**Task directions:** Only lines holding the word "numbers" are wanted from the records; copy all of them.

**Source material:**
= Beginning of Section =

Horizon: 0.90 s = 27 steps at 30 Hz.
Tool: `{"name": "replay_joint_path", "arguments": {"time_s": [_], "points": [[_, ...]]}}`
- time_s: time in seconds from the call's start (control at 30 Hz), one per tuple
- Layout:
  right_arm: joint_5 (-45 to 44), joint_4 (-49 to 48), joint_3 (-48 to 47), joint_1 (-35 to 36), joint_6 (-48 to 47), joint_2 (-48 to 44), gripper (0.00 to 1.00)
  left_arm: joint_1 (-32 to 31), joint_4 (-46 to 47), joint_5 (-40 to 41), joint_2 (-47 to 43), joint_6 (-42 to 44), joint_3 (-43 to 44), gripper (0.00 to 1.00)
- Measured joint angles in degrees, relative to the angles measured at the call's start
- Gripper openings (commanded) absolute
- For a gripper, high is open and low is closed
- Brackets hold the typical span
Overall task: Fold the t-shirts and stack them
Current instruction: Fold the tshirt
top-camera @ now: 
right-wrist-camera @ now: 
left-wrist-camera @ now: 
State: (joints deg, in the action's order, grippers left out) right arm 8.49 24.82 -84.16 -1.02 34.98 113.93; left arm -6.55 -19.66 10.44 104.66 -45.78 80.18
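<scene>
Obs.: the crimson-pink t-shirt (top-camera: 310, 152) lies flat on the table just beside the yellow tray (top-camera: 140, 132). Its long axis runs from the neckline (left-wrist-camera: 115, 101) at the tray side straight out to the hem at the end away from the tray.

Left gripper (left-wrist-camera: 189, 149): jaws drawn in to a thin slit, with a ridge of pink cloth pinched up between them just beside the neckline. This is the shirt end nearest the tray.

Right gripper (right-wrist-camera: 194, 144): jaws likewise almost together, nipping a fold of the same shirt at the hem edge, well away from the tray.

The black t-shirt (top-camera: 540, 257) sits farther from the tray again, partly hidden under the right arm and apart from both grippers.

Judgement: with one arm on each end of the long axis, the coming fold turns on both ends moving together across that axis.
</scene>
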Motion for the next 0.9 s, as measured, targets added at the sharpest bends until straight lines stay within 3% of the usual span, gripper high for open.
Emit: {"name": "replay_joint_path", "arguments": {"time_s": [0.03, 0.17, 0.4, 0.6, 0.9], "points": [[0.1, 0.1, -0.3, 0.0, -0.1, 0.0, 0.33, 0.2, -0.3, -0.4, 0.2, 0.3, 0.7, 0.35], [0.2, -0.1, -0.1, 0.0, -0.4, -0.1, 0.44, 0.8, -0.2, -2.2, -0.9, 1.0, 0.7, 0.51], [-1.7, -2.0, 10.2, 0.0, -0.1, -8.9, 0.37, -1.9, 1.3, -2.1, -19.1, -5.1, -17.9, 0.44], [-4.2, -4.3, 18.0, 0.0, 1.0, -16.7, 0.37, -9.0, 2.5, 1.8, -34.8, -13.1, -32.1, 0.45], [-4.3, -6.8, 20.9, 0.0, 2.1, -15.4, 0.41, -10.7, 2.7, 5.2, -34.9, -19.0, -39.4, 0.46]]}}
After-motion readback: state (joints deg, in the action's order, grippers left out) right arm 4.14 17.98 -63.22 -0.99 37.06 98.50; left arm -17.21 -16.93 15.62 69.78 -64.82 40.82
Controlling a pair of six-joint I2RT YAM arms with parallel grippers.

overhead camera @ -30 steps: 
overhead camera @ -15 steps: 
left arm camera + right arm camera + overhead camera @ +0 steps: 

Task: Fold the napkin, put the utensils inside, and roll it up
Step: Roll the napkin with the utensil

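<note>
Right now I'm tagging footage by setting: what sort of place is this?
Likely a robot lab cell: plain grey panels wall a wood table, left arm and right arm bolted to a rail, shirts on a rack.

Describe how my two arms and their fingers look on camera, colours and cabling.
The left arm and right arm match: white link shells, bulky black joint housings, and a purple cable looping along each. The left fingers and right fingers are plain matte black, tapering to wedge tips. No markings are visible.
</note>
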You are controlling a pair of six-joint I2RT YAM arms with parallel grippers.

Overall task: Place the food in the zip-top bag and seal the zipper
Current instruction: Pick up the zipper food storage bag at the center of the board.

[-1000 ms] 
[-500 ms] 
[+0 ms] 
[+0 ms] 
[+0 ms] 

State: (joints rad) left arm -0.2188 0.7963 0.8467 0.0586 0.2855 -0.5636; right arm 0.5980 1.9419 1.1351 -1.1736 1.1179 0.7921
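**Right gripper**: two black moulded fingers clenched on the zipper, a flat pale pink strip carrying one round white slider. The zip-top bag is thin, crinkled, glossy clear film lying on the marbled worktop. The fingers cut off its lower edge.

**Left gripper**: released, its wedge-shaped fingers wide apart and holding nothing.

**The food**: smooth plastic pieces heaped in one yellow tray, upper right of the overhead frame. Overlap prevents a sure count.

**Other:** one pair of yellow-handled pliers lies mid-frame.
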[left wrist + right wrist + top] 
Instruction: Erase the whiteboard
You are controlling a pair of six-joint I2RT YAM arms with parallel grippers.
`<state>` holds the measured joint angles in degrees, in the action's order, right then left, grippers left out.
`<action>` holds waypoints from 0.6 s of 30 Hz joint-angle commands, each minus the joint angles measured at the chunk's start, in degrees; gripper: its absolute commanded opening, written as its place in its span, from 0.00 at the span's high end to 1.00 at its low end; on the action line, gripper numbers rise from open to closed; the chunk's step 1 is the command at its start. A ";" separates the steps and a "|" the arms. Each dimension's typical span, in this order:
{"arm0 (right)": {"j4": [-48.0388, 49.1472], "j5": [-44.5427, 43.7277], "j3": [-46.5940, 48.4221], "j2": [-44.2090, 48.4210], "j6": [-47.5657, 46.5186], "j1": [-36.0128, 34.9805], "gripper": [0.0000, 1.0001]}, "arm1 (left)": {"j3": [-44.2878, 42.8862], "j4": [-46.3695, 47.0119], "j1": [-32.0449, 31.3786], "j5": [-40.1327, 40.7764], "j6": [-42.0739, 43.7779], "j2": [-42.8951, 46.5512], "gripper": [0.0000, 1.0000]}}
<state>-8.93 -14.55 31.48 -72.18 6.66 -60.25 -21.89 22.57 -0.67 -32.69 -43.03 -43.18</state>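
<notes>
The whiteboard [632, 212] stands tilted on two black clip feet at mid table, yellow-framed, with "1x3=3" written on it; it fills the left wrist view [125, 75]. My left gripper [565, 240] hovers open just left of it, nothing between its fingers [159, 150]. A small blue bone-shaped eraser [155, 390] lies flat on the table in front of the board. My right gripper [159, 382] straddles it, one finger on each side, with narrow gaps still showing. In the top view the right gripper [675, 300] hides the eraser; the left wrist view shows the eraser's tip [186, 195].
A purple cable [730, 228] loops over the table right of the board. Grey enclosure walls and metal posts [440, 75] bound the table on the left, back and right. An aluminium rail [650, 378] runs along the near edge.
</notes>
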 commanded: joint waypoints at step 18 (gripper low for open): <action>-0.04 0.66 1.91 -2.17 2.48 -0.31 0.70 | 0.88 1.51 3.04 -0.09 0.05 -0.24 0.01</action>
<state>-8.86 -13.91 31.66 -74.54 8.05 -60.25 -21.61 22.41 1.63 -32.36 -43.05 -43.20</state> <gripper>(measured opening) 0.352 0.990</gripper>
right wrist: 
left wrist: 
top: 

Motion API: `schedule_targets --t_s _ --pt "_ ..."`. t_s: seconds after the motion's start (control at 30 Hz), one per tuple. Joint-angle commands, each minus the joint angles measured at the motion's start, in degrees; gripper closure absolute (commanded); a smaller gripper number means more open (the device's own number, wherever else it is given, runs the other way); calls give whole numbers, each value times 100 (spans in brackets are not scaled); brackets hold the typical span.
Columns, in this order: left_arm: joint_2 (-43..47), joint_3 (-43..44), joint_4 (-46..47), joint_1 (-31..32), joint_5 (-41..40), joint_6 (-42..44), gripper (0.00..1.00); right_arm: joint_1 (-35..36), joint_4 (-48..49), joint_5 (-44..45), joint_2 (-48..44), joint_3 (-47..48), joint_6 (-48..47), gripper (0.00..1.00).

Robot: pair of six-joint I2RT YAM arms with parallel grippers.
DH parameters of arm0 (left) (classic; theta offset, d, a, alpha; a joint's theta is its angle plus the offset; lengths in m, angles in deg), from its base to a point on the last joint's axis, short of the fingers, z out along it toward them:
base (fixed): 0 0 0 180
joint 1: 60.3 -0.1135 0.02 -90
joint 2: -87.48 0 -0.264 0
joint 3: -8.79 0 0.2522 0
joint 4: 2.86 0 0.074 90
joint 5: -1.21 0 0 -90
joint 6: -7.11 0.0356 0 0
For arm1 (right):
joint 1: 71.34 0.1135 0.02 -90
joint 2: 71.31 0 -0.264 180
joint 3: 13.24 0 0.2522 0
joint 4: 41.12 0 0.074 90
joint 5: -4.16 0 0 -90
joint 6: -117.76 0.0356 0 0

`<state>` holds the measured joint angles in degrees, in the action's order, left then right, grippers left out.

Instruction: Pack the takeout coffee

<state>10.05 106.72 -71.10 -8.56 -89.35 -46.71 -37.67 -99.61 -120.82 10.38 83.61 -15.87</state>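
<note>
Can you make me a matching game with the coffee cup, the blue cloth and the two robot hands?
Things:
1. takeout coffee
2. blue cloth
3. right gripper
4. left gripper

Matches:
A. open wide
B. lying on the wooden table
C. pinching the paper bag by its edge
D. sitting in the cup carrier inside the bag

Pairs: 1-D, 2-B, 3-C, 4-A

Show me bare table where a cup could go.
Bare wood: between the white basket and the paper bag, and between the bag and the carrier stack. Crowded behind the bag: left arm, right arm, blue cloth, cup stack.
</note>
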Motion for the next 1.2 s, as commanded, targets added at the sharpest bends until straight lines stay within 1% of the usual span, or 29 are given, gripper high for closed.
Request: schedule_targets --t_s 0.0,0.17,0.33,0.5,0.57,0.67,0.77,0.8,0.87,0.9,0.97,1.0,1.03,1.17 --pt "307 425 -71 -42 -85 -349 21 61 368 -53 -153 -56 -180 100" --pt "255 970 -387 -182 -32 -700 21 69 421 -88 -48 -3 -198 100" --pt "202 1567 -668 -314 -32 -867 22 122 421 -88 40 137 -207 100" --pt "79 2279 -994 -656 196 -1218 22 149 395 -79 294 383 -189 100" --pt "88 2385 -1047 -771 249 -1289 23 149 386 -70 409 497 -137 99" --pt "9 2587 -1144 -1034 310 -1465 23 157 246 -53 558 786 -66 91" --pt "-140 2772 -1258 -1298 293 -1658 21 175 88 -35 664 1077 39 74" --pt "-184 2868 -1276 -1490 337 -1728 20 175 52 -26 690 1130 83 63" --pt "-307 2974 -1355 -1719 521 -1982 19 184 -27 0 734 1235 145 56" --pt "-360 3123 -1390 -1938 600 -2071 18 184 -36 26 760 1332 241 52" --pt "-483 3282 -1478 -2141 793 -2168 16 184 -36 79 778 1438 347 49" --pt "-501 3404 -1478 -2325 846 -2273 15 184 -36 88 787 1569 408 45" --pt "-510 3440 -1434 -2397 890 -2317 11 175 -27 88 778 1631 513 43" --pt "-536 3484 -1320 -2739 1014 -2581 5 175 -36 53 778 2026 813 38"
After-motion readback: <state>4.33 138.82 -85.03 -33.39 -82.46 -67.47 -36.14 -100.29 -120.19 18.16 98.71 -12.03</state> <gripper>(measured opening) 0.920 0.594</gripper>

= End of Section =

**Response to the task:**
`<action>` holds waypoints from 0.6 s of 30 Hz joint-angle commands, each minus the joint angles measured at the chunk's start, in degrees; gripper: its absolute commanded opening, written as its place in its span, from 0.00 at the span's high end to 1.00 at its low end; on the action line, gripper numbers rise from open to closed; the chunk's step 1 is the command at its start. A ";" separates the steps and a "|" the arms. Each dimension's typical span, in this order:
Motion API: `schedule_targets --t_s _ --pt "_ ..."`. t_s: seconds after the motion's start (control at 30 Hz), one per tuple. Joint-angle commands, each minus the joint angles measured at the motion's start, in degrees; gripper closure absolute (commanded); a smaller gripper number means more open (the device's own number, wherever else it is given, runs the other way); calls give whole numbers, each value times 100 (spans in brackets are not scaled); brackets hold the typical span.

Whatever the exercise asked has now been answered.